Three Tales is not based on an sf text; it does not contain, for example, the “bleepy, throbbing, soaring soundscapes [...] of aural SF” (336) that Adam Roberts hears in the music of Jean-Michel Jarre; nor do its visuals reference the sf of film or television. Yet it is, I would argue, a work of sf music. The issues it explores, and the ways in which these questions are presented, echo and draw upon sf. The time frames oscillate from past experiments to future technological possibilities and back to our own present. The voices are disembodied and fractured, disorientating the listener and complicating any definite sense of what constitutes progress, and how we engage with technology—whether from a scientific, democratic, religious, or ethical standpoint. “This gives me pause” states Cynthia Breazeal, creator of Kismet, in one of the most looped and repeated statements of the work. This, one imagines, is the very least Reich asks of us in this work.—Conor Reid, Trinity College Dublin


Tracing the New Wave. I want to thank Andrew M. Butler for his review of David Brittain’s Paolozzi at New Worlds: Science Fiction and Art in the Sixties in SFS #125 (March 2014), though he appears to imagine that the volume was intended as a treatise on Paolozzi. In fact, I commissioned David to write a book about the visual side of New Worlds and the New Wave. The book was also meant as a sequel to David’s The Jet-Age Compendium: Paolozzi at Ambit (Four Corners P, 2009), which tracked Paolozzi’s relationship with Ballard. I asked David to expand on this work, tracing the New Wave’s ideological source in Moorcock’s magazine, since I felt that the UK New Wave was only partly understood, especially in America, where New Worlds had very limited distribution, if any at all.

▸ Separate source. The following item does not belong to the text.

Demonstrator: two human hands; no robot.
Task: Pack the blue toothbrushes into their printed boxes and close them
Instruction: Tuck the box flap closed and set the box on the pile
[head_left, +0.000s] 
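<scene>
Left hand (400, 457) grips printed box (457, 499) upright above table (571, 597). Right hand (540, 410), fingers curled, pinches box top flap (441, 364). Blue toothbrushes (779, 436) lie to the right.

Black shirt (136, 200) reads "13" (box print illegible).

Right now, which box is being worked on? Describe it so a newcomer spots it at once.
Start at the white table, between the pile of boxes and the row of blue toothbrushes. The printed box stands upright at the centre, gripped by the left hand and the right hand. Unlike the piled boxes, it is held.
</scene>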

For example, Richard Kostelanetz, as I discovered during the course of an interview for Derek Horton’s and Lisa Stansby’s soanyway e-zine (2011), knew New Worlds only through paperback reprints. When I subsequently sent him a selection of the large-format issues, he was astonished to find the missing visual dimension. (Our interview has been reprinted in The Idea of the Avant Garde—And What it Means Today, ed. Marc James Léger [Manchester UP, 2014], pp. 46-50.) In an early issue of Corridor magazine (#5, 1974), I published Richard’s “Milestones in a Life.” A year earlier he had republished a piece of mine from New Worlds in his groundbreaking anthology Breakthrough Fictioneers (Something Else P, 1973), a book with many similarities to New Worlds in its combination of literature and visual art. After that I’d simply assumed he must have been aware of the large-format editions of the magazine. It was only partway through our 2011 conversation, when he said that he thought Chip Delany and Marilyn Hacker’s Quark magazine (1970-71) was more radical than New Worlds, that it twigged with me that he hadn’t! No offence meant to Quark, but he’d only read the Panther “Best of New Worlds” anthologies, which of course stripped away all the images and Charles Platt’s experimental design.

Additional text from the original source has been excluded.